### Directions
A faithful copy of the data is what is wanted, minus any pictures.

*** Dataset extract ***

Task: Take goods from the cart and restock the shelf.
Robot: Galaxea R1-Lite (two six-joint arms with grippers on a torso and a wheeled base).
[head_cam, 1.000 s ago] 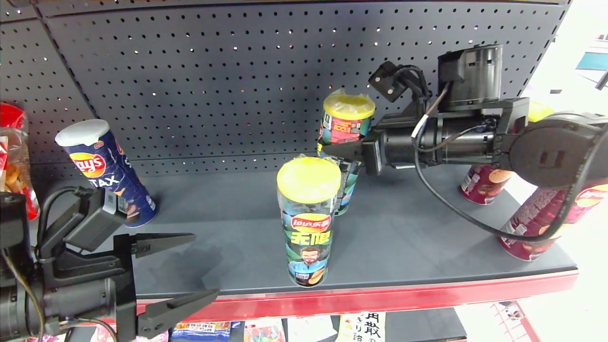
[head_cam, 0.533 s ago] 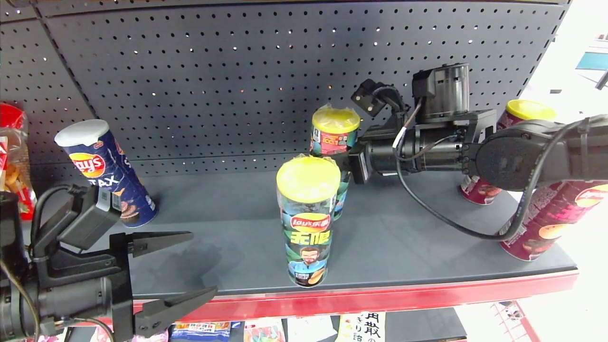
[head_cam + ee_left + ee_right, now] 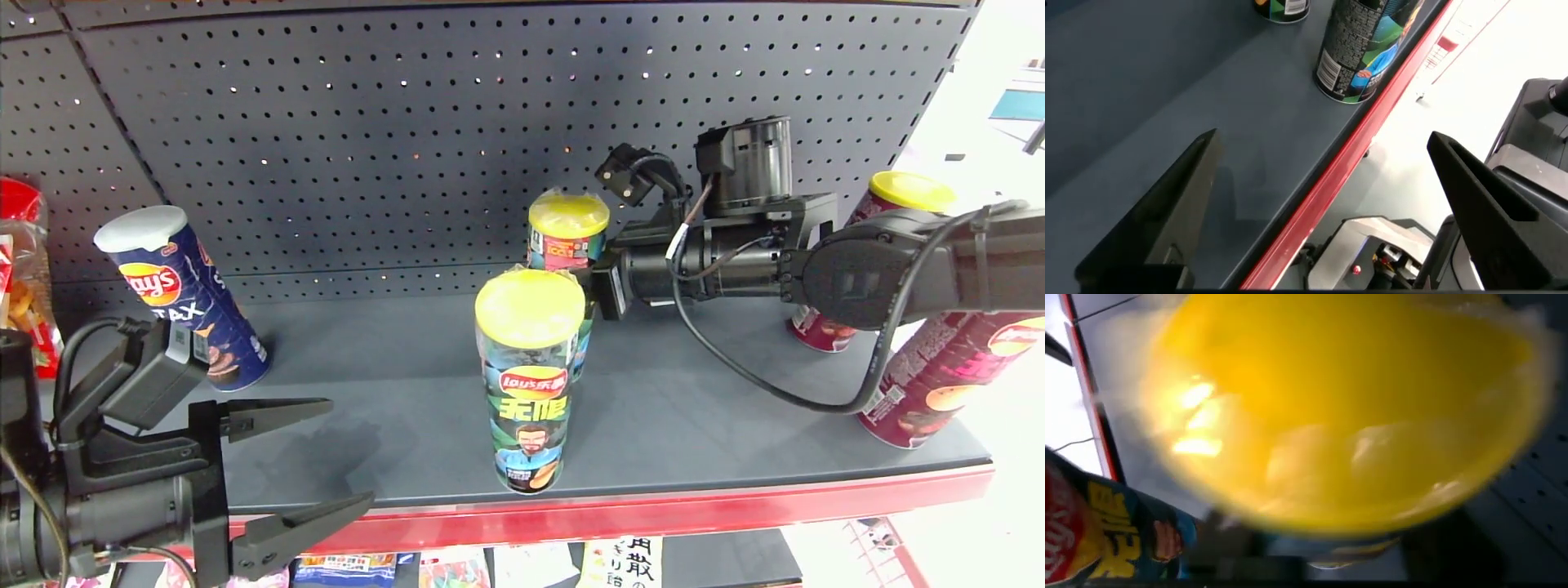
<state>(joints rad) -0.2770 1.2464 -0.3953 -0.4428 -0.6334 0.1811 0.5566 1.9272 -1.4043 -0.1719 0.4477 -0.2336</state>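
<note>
Right gripper (image 3: pixel 586 278), centre of the head view, is clamped on the rear can (image 3: pixel 565 237), arm coming in level from frame right. Its fingers are mostly hidden behind the front can (image 3: pixel 526 392). In the right wrist view the can's yellow lid (image 3: pixel 1339 408) sits close under the camera.

Shelf (image 3: pixel 694 408): grey deck, red front lip, pegboard (image 3: pixel 367 122) behind.

Left gripper (image 3: pixel 351 452), lower left of frame, is spread wide and holds nothing. It hangs at the shelf lip, well apart from every can. The left wrist view shows its two fingers over the deck edge (image 3: pixel 1167 90).

Red cans (image 3: pixel 922 392) are at right, beside the arm. Blue can (image 3: pixel 184 294) is at left, leaning toward the pegboard.

The front can stands upright near the lip. The rear can is directly behind it, upright, very close. Cannot tell whether they touch, or whether the rear base is on the deck.

Judgement: placing step, nearly done. To finish well:
- lower straight down until the base seats flat
- keep the can upright, clear of the front lid
- open only once seated
- back out toward frame right, along the arm's line, clear of the red cans
</note>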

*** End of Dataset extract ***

### Written solution
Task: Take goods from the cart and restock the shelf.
Robot: Galaxea R1-Lite (two six-joint arms with grippers on a torso and a wheeled base).
[head_cam, 1.000 s ago] 
[head_cam, 0.533 s ago] 
[head_cam + ee_left + ee_right, now] 
<state>(joints rad) -0.2770 1.2464 -0.3953 -0.4428 -0.6334 0.1811 0.5566 1.9272 -1.4043 -0.1719 0.4477 -0.2336</state>
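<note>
Right gripper (image 3: pixel 586 278), centre of the head view, is clamped on the rear can (image 3: pixel 565 237), arm coming in level from frame right. Its fingers are mostly hidden behind the front can (image 3: pixel 526 392). In the right wrist view the can's yellow lid (image 3: pixel 1339 408) sits close under the camera.

Shelf (image 3: pixel 694 408): grey deck, red front lip, pegboard (image 3: pixel 367 122) behind.

Left gripper (image 3: pixel 351 452), lower left of frame, is spread wide and holds nothing. It hangs at the shelf lip, well apart from every can. The left wrist view shows its two fingers over the deck edge (image 3: pixel 1167 90).

Red cans (image 3: pixel 922 392) are at right, beside the arm. Blue can (image 3: pixel 184 294) is at left, leaning toward the pegboard.

The front can stands upright near the lip. The rear can is directly behind it, upright, very close. Cannot tell whether they touch, or whether the rear base is on the deck.

Judgement: placing step, nearly done. To finish well:
- lower straight down until the base seats flat
- keep the can upright, clear of the front lid
- open only once seated
- back out toward frame right, along the arm's line, clear of the red cans
</note>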

What came before is the finished answer.